Sunday, November 27, 2011

“We want to grow kids in our gardens"

Food is a great organizing tool. Community gardeners have known that for decades. It is inspiring but not entirely surprising that agriculture can be an effective means for directing young people away from gangs. It's real and meaningful and many young people quickly understand the power of being able to grow their own food.

Within the last decade urban agriculture has become a serious enterprise. Meeting future food needs will require that cities become producers of food and not just places where it is consumed. The next generation of farmers will have to count city growers among their ranks. (GW)

Agricultural Program Helps Keep Youths Out of Gangs

By Gosia Wozniacka
Associated Press
November 19, 2011

WOODLAKE, Calif. (AP) — When Manuel Jimenez first set eyes on the land below a levee, thick with brush and weeds, the one-time field worker envisioned a place where youngsters could escape the temptations of gang life and learn about the Central Valley’s most vital industry.
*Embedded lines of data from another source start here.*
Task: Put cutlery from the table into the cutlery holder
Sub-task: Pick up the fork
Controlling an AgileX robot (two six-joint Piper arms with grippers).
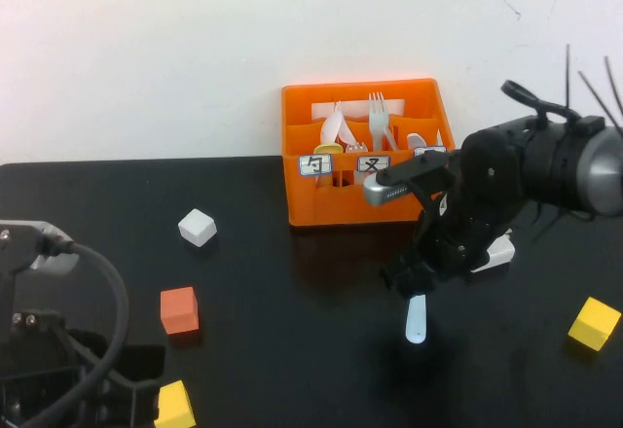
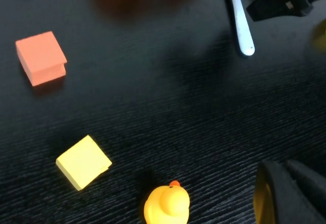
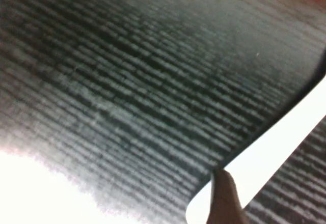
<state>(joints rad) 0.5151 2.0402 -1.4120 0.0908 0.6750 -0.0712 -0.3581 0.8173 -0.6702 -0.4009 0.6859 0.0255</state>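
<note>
Far left, near edge: the left claw [image 1: 58, 389] is parked low over the black surface [image 1: 292, 350], fingers closed with nothing in them. Just right of it there's a yellow block [image 1: 173, 405] at the near edge, an orange cube [image 1: 179, 310] a bit farther back, and a white cube [image 1: 198, 227] beyond that. The left wrist view also picks up a little yellow rubber duck [image 2: 167, 204] near the yellow block.

Middle-back is the cutlery holder [image 1: 365, 151], a bright orange crate sitting at the far edge of the surface against the wall, with white tags on its front. White forks and spoons [image 1: 378, 117] already stand upright in its compartments.

In front of it and slightly right, the light blue fork [image 1: 417, 319] lies flat on the surface; only its pale rounded handle end is showing, pointing toward the near side. The rest is hidden under the right claw [image 1: 414, 277], which hangs right on top of it, so I can't tell how wide its fingers are or whether it has a grip on the fork. The right arm's bulk also blocks the holder's right front corner. A white piece [image 1: 496, 253] pokes out just right of the arm; can't make out what it is.

Far right, a second yellow block [image 1: 595, 323] sits well apart from everything.
</note>
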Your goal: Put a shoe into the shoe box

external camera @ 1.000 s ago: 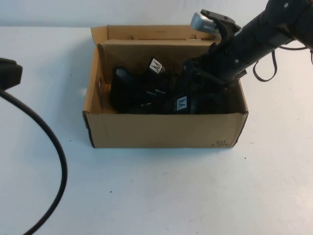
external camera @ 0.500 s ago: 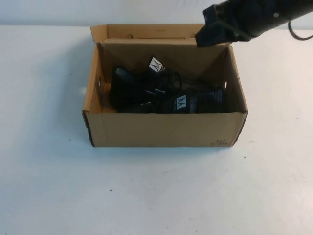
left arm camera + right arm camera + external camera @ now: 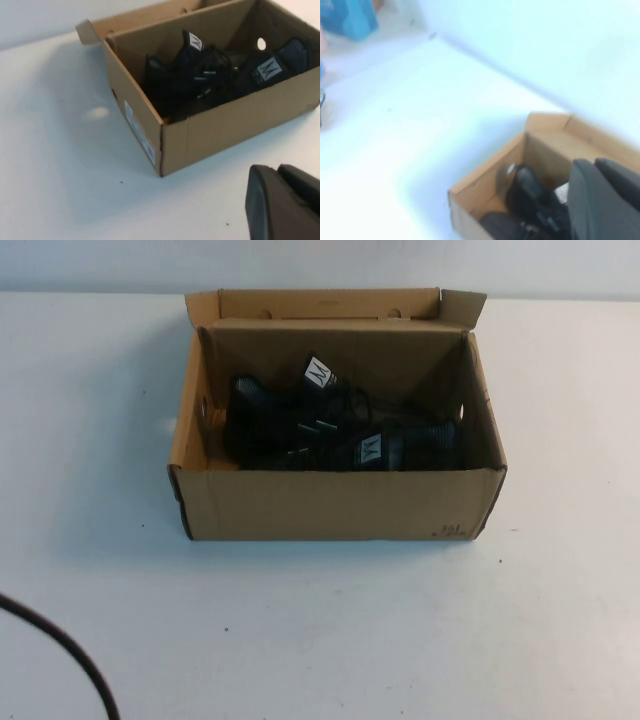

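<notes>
The brown cardboard shoe box [image 3: 330, 505] stands open in the middle of the table, lid flap folded back. The shoe [image 3: 400, 448], black mesh with a pale "M" tab, lies inside along the front right. Its black mate [image 3: 265, 420] with the upright white "M" tab lies behind it to the left. Neither gripper shows in the high view. In the left wrist view my left gripper [image 3: 278, 172] is shut and empty, off the box [image 3: 240, 120], with the shoe [image 3: 270, 67] inside. In the right wrist view my right gripper [image 3: 594, 165] is shut and empty, above the box [image 3: 485, 180].
A black cable [image 3: 70, 650] curves across the table's front left corner. The white tabletop [image 3: 560, 620] runs all around the box. Blue objects [image 3: 350, 17] stand far off beyond the table in the right wrist view.
My right arm has lifted out of the box, leaving the shoe inside, and has left the high view. The left arm's cable has shifted to the front left corner.
</notes>
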Controlling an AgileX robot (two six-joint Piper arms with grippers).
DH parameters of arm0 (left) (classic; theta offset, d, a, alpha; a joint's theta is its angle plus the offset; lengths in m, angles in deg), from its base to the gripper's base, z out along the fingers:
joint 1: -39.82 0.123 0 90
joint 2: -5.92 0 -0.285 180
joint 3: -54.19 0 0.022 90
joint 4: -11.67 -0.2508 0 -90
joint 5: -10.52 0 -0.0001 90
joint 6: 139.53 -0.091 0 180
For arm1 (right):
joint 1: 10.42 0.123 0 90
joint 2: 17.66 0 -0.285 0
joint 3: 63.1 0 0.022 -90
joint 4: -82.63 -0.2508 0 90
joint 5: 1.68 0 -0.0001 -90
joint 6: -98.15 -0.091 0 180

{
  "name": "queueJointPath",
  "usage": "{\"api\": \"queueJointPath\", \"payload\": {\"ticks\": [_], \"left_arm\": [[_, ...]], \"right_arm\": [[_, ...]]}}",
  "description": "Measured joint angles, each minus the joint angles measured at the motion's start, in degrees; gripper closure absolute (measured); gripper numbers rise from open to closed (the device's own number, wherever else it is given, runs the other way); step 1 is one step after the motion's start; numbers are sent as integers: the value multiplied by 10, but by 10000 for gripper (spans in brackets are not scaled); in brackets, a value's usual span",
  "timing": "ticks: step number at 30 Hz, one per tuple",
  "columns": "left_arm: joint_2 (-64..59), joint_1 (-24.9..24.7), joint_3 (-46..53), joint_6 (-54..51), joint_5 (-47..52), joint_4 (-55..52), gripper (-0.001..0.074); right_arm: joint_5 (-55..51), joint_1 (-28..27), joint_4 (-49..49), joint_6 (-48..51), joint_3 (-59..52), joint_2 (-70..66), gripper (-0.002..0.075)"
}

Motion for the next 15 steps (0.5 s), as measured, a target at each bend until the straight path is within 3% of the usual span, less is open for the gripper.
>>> {"api": "queueJointPath", "payload": {"ticks": [9, 15], "left_arm": [[-26, 0, 18, -93, -61, 132, 736], [-27, -1, 18, -108, -88, 185, 736]], "right_arm": [[162, 0, 103, 3, -262, 210, 742], [258, 0, 216, -87, -448, 354, 742]]}}
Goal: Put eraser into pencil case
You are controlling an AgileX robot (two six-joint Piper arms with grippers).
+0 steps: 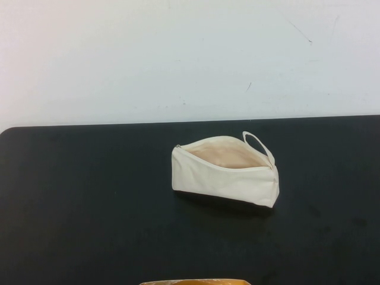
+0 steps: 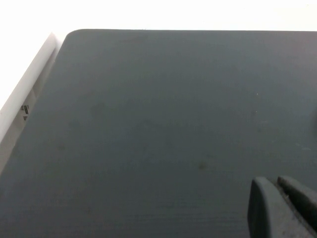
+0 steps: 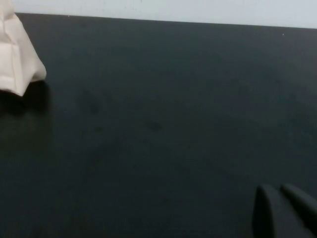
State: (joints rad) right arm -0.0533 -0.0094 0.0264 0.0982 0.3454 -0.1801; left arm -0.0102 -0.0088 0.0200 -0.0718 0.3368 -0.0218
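Note:
The pencil case [image 1: 228, 171] is a cream-white zip pouch with a tan lining. It stands in the middle of the black table [image 1: 89, 208] with its mouth open upward and its loop strap at the right end. One corner of it shows in the right wrist view [image 3: 17, 57]. The eraser shows in no view. My left gripper [image 2: 276, 184] is shut and empty, low over bare table near the left edge. My right gripper [image 3: 276, 191] is shut and empty, over bare table well to the right of the pouch. Neither gripper shows in the high view.
A white wall [image 1: 178, 53] rises behind the table's far edge. A white ledge [image 2: 29, 84] runs along the table's left side. A yellow-orange strip [image 1: 196, 282] pokes in at the bottom edge of the high view; I cannot tell what it is.

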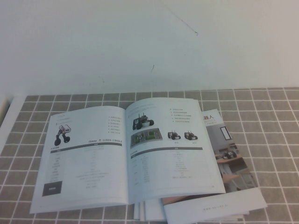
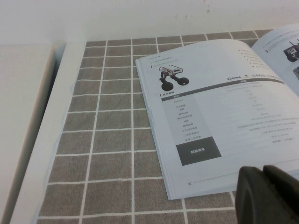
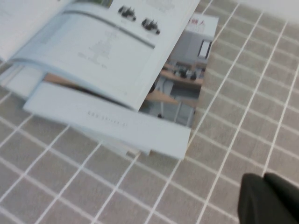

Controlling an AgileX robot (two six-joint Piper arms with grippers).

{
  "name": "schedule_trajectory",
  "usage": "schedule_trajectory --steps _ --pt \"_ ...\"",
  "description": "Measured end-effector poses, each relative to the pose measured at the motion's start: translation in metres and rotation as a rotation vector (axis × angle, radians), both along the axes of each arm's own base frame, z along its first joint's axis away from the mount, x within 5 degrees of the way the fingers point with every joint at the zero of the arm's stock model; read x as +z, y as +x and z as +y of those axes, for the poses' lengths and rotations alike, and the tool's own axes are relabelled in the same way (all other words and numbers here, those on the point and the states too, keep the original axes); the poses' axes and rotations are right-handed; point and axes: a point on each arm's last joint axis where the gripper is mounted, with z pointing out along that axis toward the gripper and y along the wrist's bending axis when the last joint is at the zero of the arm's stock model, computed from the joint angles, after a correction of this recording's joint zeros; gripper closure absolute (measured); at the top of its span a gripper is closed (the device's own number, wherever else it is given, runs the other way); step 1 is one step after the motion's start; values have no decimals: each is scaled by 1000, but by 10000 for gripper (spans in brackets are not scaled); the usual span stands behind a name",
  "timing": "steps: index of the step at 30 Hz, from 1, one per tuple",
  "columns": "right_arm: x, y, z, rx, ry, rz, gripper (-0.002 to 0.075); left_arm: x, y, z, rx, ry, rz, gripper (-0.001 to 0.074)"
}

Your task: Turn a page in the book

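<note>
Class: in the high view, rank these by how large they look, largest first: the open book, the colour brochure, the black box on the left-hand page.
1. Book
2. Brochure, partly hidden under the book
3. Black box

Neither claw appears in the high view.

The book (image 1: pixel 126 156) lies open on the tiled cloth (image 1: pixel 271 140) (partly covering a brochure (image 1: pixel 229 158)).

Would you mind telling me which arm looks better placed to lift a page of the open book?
Probably right: the right gripper hangs off the book's right side, by the right-hand page and its free edge. The left gripper sits over the left page's bottom edge.
</note>
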Motion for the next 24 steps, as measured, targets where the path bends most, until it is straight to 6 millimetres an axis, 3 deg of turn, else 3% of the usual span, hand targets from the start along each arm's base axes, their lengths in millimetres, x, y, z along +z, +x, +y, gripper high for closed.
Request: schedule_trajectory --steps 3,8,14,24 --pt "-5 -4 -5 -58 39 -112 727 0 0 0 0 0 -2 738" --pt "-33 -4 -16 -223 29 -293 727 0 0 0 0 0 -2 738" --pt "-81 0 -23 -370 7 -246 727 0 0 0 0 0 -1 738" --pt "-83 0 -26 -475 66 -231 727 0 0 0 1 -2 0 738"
But, like many places in California’s farming belt, this Tulare County town of 7,280 flanked by citrus groves had few resources. Best known for its annual rodeo, Woodlake has been devastated by gangs. More than forty percent of its families, many poor Latino immigrant farmworkers, live in poverty.

Over the past seven years, Jimenez found a way to teach hundreds of young volunteers farming techniques, work habits and communication skills to prepare them for jobs or college. With creativity and help from the community, they turned 14 desolate acres into lush gardens of vines, vegetables and fruit trees. And the local police chief credits the program, Woodlake Pride, with helping fight local gang crime.

“We want to grow kids in our gardens, because we’ve seen what violence, drugs and alcohol can do,” said Jimenez, a lifetime resident who works as a small farm adviser with UC Cooperative Extension.